Version      : glusterfs 1.4.0rc3 built on Dec 16 2008 10:23:44
TLA Revision : glusterfs--mainline--3.0--patch-777
Starting Time: 2008-12-17 11:06:40
Command line : glusterfs
-f /home/rainer/sources/gluster/software.farmcontrol-client-debug.vol
-l /var/log/gluster.log -L DEBUG /mnt/mnt1 
given volfile
+-----
  1: volume hlta01-client
  2:   type protocol/client
  3:   option transport-type tcp/client
  4:   option remote-host hlta01
  5:   option remote-subvolume head
  6: end-volume
  7: 
  8: volume afr-sw-farmcontrol
  9:   type cluster/afr
 10:   subvolumes hlta01-client 
 11: end-volume
 12: 
+-----
2008-12-17 11:06:40 D [spec.y:187:new_section] parser: New node for
'hlta01-client'
2008-12-17 11:06:40 D [xlator.c:394:xlator_set_type] xlator: attempt to
load file /usr/lib64/glusterfs/1.4.0rc3/xlator/protocol/client.so
2008-12-17 11:06:40 D [spec.y:213:section_type] parser:
Type:hlta01-client:protocol/client
2008-12-17 11:06:40 D [spec.y:288:section_option] parser:
Option:hlta01-client:transport-type:tcp/client
2008-12-17 11:06:40 D [spec.y:288:section_option] parser:
Option:hlta01-client:remote-host:hlta01
2008-12-17 11:06:40 D [spec.y:288:section_option] parser:
Option:hlta01-client:remote-subvolume:head
2008-12-17 11:06:40 D [spec.y:372:section_end] parser: end:hlta01-client
2008-12-17 11:06:40 D [spec.y:187:new_section] parser: New node for
'afr-sw-farmcontrol'
2008-12-17 11:06:40 D [xlator.c:394:xlator_set_type] xlator: attempt to
load file /usr/lib64/glusterfs/1.4.0rc3/xlator/cluster/afr.so
2008-12-17 11:06:40 D [spec.y:213:section_type] parser:
Type:afr-sw-farmcontrol:cluster/afr
2008-12-17 11:06:40 D [spec.y:357:section_sub] parser:
child:afr-sw-farmcontrol->hlta01-client
2008-12-17 11:06:40 D [spec.y:372:section_end] parser:
end:afr-sw-farmcontrol
2008-12-17 11:06:40 D [xlator.c:394:xlator_set_type] xlator: attempt to
load file /usr/lib64/glusterfs/1.4.0rc3/xlator/mount/fuse.so
2008-12-17 11:06:40 D [glusterfs.c:927:main] glusterfs: running in pid
8938
2008-12-17 11:06:40 D [client-protocol.c:5955:init] hlta01-client:
defaulting transport-timeout to 42
2008-12-17 11:06:40 D [transport.c:118:transport_load] transport:
attempt to load file /usr/lib64/glusterfs/1.4.0rc3/transport/socket.so
2008-12-17 11:06:40 D [client-protocol.c:6008:init] hlta01-client:
defaulting limits.transaction-size to 268435456
2008-12-17 11:06:40 D [xlator.c:519:xlator_init_rec] hlta01-client:
Initialization done
2008-12-17 11:06:40 D [client-protocol.c:6281:notify] hlta01-client: got
GF_EVENT_PARENT_UP, attempting connect on transport
2008-12-17 11:06:40 D [client-protocol.c:6281:notify] hlta01-client: got
GF_EVENT_PARENT_UP, attempting connect on transport
2008-12-17 11:06:40 D [inode.c:987:inode_table_new] fuse: creating new
inode table with lru_limit=0
2008-12-17 11:06:40 D [inode.c:455:__inode_create] fuse/inode: create
inode(0)
2008-12-17 11:06:41 D [client-protocol.c:5620:client_protocol_reconnect]

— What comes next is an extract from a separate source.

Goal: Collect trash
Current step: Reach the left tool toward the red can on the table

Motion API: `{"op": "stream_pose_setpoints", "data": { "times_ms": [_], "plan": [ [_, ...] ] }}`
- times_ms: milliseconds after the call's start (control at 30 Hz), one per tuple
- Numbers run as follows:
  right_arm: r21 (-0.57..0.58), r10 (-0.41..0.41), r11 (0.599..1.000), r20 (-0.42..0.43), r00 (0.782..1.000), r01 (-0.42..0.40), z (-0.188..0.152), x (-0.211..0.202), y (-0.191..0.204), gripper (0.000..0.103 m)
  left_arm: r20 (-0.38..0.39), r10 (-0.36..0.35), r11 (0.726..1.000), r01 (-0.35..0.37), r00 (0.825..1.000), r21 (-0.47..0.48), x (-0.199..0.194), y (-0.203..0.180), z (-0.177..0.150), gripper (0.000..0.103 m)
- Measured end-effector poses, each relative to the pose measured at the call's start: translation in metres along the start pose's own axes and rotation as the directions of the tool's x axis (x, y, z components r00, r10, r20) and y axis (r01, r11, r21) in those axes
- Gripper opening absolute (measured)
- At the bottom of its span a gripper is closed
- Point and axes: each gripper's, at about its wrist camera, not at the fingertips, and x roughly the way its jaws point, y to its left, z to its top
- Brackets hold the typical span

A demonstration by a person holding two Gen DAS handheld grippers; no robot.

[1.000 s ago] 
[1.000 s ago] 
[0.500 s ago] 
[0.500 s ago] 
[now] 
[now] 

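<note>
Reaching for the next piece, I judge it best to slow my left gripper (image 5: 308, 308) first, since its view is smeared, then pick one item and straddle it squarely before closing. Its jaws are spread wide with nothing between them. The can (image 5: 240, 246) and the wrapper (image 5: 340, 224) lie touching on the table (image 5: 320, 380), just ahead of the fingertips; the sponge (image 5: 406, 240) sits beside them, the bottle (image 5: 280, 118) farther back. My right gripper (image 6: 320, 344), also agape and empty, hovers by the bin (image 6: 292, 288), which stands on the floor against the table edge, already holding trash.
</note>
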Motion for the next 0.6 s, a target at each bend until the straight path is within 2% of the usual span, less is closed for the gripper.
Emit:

hlta01-client: attempting reconnect
2008-12-17 11:06:41 D [name.c:183:af_inet_client_get_remote_sockaddr]
hlta01-client: option remote-port missing in volume hlta01-client.
Defaulting to 6996
2008-12-17 11:06:41 D [common-utils.c:213:gf_resolve_ip6] resolver: DNS
cache not present, freshly probing hostname: hlta01
2008-12-17 11:06:41 D [common-utils.c:250:gf_resolve_ip6] resolver:
returning ip-10.130.101.100 (port-6996) for hostname: hlta01 and port:
6996
2008-12-17 11:06:41 D [client-protocol.c:6313:notify] hlta01-client: got
GF_EVENT_CHILD_UP
2008-12-17 11:06:41 D [socket.c:926:socket_connect] hlta01-client:
connect () called on transport already connected
2008-12-17 11:06:41 D [client-protocol.c:5561:client_setvolume_cbk]
hlta01-client: SETVOLUME on remote-host succeeded
2008-12-17 11:06:51 D [client-protocol.c:5629:client_protocol_reconnect]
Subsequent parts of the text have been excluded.